肉だけで受け止められず、骨を超えて仲に響く攻撃は、やはり強烈。

ただの鈍痛に留まらない一撃に……吐きそうになりながらも堪え、拳を振るうリザードン。


戦いの最中でありながら、クランドはその折れない闘志を評価していた。


「カバディ」


「っ!? ギっ! ィっ!? ギャっ!!??」


それでも、一度流れが入ってしまうと……そう簡単に奪い返せない。


攻撃を受けてから、自身が攻撃に入るまでの間。

そこが長くなってしまうと、もう連打が止まらない。


「カバディ」


「っ……ギッ、ァ」


最後は胸部に右ストレートを叩きこみ、心臓を破壊。


それが決定打となり、リザードマンは力なく地面に倒れ込んだ。


「お疲れ様です、クランド様」


「おう」


「見事な打撃でした……ただ」


「? なんだ?」


「受けた依頼内容、忘れていませんか」


リーゼからそう言われ、慌てた様子でリザードマンの死体に目を向ける。


うつ伏せで倒れたため、殴りに殴った前は見えない。

ただ……死体を起こして見ずとも、容易にどんな状態かは想像出来てしまった。


「……ほ、他の部分は壊してないから、大丈夫なはずだ」


「確かに、それもそうですね。
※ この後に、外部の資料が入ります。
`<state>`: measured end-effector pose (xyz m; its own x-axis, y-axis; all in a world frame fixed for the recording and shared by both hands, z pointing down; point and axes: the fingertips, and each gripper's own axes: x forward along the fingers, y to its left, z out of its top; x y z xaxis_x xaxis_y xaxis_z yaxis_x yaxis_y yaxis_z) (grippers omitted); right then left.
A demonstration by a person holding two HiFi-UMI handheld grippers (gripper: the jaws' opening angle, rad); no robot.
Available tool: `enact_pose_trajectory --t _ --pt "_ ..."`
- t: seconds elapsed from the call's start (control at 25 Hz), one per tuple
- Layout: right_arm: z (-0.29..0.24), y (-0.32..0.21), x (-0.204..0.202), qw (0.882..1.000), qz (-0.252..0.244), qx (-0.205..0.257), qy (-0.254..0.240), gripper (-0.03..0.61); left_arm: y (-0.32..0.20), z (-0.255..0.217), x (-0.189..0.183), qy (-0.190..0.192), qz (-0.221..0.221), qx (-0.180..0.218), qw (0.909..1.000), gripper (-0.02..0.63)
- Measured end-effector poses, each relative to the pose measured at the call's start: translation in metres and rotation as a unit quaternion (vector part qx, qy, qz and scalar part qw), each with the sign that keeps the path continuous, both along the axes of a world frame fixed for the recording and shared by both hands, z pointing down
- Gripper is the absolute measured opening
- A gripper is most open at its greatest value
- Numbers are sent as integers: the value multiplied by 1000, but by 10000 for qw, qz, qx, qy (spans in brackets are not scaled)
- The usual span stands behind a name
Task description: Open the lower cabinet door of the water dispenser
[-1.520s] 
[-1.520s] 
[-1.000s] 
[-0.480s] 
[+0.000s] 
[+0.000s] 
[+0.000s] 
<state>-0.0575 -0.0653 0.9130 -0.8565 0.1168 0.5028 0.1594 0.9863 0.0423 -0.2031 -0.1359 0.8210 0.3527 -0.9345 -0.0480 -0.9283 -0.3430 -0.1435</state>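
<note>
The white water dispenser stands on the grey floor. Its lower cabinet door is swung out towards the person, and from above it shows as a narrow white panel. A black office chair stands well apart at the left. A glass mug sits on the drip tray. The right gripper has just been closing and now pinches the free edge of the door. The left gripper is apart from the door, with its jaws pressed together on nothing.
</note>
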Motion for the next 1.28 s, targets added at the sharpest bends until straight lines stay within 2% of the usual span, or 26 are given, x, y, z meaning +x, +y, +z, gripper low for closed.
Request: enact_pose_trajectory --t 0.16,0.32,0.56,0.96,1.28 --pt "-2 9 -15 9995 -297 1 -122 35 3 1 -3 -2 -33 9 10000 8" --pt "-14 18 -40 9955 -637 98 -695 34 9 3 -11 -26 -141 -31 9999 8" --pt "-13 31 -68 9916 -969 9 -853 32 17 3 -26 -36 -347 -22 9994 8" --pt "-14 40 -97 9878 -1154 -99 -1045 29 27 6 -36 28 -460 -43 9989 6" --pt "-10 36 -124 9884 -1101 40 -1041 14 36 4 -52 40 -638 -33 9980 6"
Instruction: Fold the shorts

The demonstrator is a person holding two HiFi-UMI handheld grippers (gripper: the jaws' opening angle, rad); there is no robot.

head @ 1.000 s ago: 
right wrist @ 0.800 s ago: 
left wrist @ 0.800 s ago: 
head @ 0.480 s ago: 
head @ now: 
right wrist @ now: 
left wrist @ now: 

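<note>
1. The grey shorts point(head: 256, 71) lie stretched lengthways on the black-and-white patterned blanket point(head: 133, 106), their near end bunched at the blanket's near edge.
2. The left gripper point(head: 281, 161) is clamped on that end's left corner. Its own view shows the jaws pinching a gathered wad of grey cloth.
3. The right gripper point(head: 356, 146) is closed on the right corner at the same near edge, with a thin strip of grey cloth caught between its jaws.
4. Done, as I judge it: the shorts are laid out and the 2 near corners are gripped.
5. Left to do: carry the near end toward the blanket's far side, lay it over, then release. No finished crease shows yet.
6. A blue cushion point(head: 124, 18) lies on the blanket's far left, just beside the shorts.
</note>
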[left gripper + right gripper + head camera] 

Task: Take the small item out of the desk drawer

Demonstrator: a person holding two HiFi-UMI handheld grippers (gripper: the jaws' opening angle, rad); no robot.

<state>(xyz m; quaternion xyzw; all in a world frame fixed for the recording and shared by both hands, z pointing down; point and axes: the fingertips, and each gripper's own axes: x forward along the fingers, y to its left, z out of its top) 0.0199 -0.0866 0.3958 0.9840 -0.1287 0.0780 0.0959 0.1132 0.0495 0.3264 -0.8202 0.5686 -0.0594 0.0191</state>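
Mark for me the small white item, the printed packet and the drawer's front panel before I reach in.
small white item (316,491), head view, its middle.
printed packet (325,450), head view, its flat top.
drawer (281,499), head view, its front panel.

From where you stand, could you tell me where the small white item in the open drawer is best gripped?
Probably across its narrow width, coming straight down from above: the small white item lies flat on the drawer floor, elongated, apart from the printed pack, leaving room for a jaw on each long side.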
今回は私が解体を行いますので、クランド様は見張りをお願いします」


「分かった」


想像通り、リザードマンの前面は基本的にボロボロ。


鱗を通り越し肉、骨や内臓などもクランド拳打によって砕かれていた。

それでも、依頼達成に必要な鱗の量は確保でき、無事に依頼達成することが出来る。


ただ……解体が終わっても、まだ日が沈むまで時間があった。

そのため、二人は今回の目標であるワイバーンに関して、少しでも情報を集めようと動く。



「クランド様、これは」


「ボッキリと折れてるな」


そろそろ戻ろうと思い始めた頃、数本の折れている木々を発見。


木が折れている程度、森の中では決して珍しくない。

モンスターは人とだけではなく、同じモンスター同士でも争う。


だが、その数本の木々には、鋭い爪痕が微かに残っていた。